As the political situation in Germany grew more and more threatening, the couple and their young son, Peter (my brother), moved to Holland. Paul Fromm, still in Germany, began sending gifts to the Epsteins, mostly books with money hidden in the covers. The idea was that they would deposit the money for him in case he needed it or had to leave Germany in a hurry. In fact, he did leave and moved to the United States in 1938.

Twenty-three years later, my mother contacted Paul Fromm, then living in Chicago, to ask him if he would write a letter of support for my admission to Tanglewood. By then, Fromm’s championship of new music was known world-wide, and the Fromm Festival of Contemporary Music at Tanglewood, which had begun in 1956, was well established. Fortunately, he agreed to write a recommendation letter, and I got into the program.  

Even though an audition to get into the program wasn’t required in 1961 (it’s quite different now), all admitted students were expected to play for the head of the program when they arrived in Lenox. At my audition, the famed Gunther Schuller pulled out Lukas Foss’s Time Cycle and directed me to a tricky passage in quintuplets that was to be played on two different instruments. Since I’d never actually seen a quintuplet before, I pretty much botched that audition. 

Despite that disappointing beginning, I did end up being invited back to Tanglewood for two more summers after the first one. And in 1968, I was invited for a fourth summer, but I had auditioned for the Boston Symphony Orchestra that year and had won the position. So, when I came to Tanglewood in 1968, it was not as a student, but as the newest member of the BSO. 

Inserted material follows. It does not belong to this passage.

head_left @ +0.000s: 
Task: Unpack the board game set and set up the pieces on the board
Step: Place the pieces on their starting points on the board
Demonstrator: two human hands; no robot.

As exciting as it was to be in the orchestra, I began to miss much of what the Tanglewood Music Center had given me, mostly a deep exposure to new music and opportunity to be part of discussions with composers and conductors. Over those three summers, new music had planted a seed, and I began to think about creating an ensemble that focused not on the standard symphonic repertoire, but on contemporary chamber music, mostly by living composers. One of my inspirations had been a Tanglewood roommate, Robert Selig, a highly enthusiastic young composer and a highly enthusiastic character. Much of my deep regard for the spirit and creative force of all composers came from knowing Bob. He later joined the faculty of the New England Conservatory but, unfortunately, passed away at the age of forty-five.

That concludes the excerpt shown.